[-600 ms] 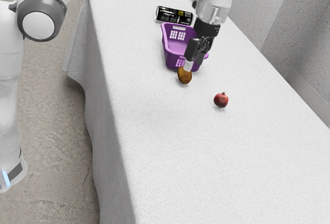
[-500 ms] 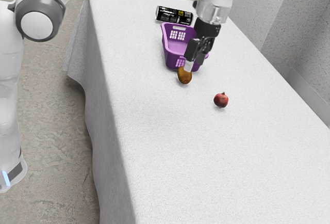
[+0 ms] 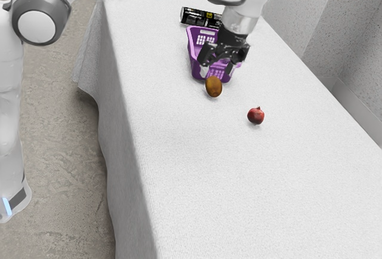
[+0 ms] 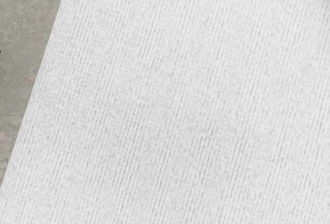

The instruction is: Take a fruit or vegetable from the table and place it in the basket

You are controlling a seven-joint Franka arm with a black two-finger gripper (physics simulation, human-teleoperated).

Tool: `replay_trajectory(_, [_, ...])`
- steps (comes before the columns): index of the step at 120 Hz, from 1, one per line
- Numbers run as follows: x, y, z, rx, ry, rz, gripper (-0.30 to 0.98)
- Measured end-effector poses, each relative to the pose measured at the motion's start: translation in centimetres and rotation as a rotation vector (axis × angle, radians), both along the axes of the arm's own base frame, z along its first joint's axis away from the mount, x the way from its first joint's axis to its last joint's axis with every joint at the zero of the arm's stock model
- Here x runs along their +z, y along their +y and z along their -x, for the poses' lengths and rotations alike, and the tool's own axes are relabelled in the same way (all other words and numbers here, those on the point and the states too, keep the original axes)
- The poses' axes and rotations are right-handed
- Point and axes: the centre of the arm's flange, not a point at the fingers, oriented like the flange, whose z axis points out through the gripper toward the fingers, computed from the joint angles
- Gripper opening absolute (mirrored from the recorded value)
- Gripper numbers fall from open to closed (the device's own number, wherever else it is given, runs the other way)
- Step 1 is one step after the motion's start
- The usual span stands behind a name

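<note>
In the exterior view my gripper (image 3: 218, 70) is open, its two fingers spread apart with nothing seen between them. It overlaps the near part of the purple basket (image 3: 195, 54) in that view, hiding some of its inside and rim. Just below the fingers in the picture is a brown oval fruit (image 3: 213, 87), close to the basket's near end; whether a fingertip touches it I cannot tell. A round red fruit with a small crown (image 3: 256, 116) rests on the tablecloth, farther toward the exterior view's lower right.
A black can (image 3: 200, 17) lies on its side behind the basket. The white-clothed table (image 3: 197, 169) has its long edge toward the exterior view's left. In the wrist view, white cloth (image 4: 175, 100) meets the grey floor (image 4: 23, 43) along a slanting edge.
My hand has turned, and the fingers, seen almost in line before, now show side by side and apart. The fruits and basket have stayed where they were.
</note>
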Motion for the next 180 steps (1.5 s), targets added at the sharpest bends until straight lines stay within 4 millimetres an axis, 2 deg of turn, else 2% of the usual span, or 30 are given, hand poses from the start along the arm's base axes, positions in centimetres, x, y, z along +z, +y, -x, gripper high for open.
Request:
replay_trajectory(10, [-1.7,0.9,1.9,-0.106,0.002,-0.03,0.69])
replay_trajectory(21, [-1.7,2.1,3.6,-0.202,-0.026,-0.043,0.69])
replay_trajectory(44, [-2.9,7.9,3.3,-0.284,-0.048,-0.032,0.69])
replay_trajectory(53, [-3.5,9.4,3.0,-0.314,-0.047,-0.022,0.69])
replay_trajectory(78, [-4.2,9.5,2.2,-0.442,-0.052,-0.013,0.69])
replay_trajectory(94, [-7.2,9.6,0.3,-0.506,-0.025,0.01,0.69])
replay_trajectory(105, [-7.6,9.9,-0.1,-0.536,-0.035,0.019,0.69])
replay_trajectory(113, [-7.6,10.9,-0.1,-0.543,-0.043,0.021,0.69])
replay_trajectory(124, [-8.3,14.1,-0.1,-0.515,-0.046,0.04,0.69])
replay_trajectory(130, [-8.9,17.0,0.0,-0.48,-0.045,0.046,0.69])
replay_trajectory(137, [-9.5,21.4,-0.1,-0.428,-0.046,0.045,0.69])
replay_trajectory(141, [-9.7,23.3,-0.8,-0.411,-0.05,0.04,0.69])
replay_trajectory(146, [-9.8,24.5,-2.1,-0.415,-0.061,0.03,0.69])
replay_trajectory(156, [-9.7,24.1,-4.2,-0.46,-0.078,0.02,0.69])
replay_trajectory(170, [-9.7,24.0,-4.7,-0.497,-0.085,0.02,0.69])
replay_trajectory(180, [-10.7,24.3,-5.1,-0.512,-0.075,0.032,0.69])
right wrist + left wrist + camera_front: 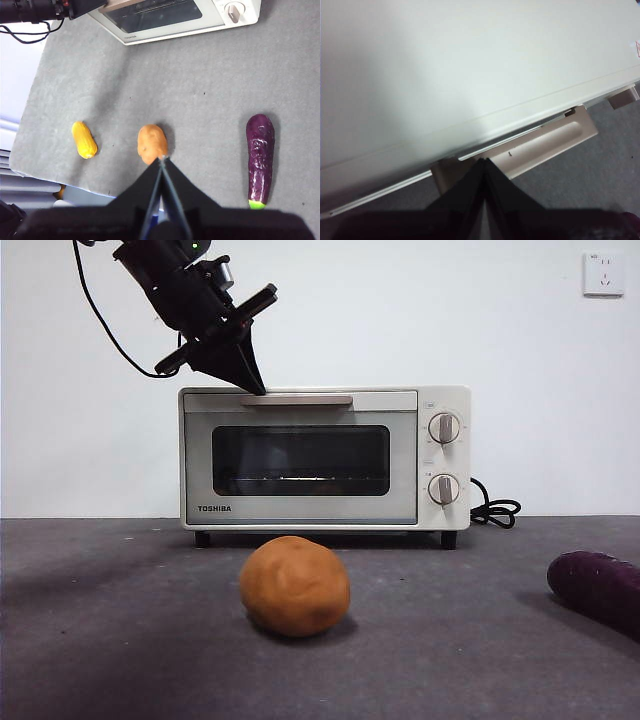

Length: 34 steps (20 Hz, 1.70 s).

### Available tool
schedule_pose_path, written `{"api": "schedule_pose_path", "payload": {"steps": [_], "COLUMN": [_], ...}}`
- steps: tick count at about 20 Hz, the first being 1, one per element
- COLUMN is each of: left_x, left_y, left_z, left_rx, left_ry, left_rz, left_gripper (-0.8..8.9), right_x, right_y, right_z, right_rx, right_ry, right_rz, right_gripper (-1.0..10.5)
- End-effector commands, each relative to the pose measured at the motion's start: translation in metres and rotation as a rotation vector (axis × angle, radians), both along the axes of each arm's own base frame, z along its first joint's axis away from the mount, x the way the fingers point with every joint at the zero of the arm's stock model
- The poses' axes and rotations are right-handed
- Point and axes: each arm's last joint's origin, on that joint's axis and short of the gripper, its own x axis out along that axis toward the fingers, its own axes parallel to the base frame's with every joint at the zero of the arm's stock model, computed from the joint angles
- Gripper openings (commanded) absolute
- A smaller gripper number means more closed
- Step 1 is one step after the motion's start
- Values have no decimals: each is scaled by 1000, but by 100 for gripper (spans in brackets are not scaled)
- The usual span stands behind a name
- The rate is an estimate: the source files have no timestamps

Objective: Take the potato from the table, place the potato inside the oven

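Note:
The orange-brown potato [295,585] [152,144] lies on the grey table [120,640] in front of the cream Toshiba oven [320,460] [170,20], whose door is closed. My left gripper [255,387] [483,161] is shut, its tip touching the left end of the oven's beige handle [300,400] [545,145] at the top of the door. High above the table, my right gripper [161,160] is also shut and holds nothing, with the potato just beyond its tip in the right wrist view.
A dark purple eggplant [598,590] [260,157] lies to the potato's right. A yellow corn cob [84,139] lies to its left near the table edge. The oven's black cord [495,510] coils at its right side.

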Motion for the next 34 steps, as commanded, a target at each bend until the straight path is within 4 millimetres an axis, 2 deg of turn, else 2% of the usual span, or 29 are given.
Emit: {"api": "schedule_pose_path", "payload": {"steps": [1,7,17,25,34], "left_x": [-1,-8,-18,-28,-35], "left_y": [-5,-13,-29,-43,-46], "left_z": [-23,-27,-30,-32,-35], "left_rx": [56,127,190,323,348], "left_ry": [104,132,157,147,203], "left_rz": [-14,-17,-39,-43,-63], "left_gripper": [-6,-6,-6,-6,-6], "right_x": [-1,-11,-41,-71,-107], "right_y": [0,1,2,4,7], "right_z": [1,1,7,11,13], "right_rx": [-8,-29,-53,-27,13], "right_ry": [-2,-7,-95,-162,-253], "right_rz": [8,23,0,-30,-25], "right_gripper": [1,0,0,0,0]}}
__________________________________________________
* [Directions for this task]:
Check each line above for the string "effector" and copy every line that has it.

* [Answer section]:
- Measured end-effector poses, each relative to the pose measured at the motion's start: translation in centimetres and rotation as a rotation vector (axis × angle, radians), both along the axes of the arm's own base frame, z along its first joint's axis away from the mount, x the way from its first joint's axis to its last joint's axis with every joint at the zero of the arm's stock model
- End-effector commands, each relative to the pose measured at the motion's start: translation in metres and rotation as a rotation vector (axis × angle, radians), both along the axes of each arm's own base frame, z along its first joint's axis away from the mount, x the way the fingers point with every joint at the zero of the arm's stock model

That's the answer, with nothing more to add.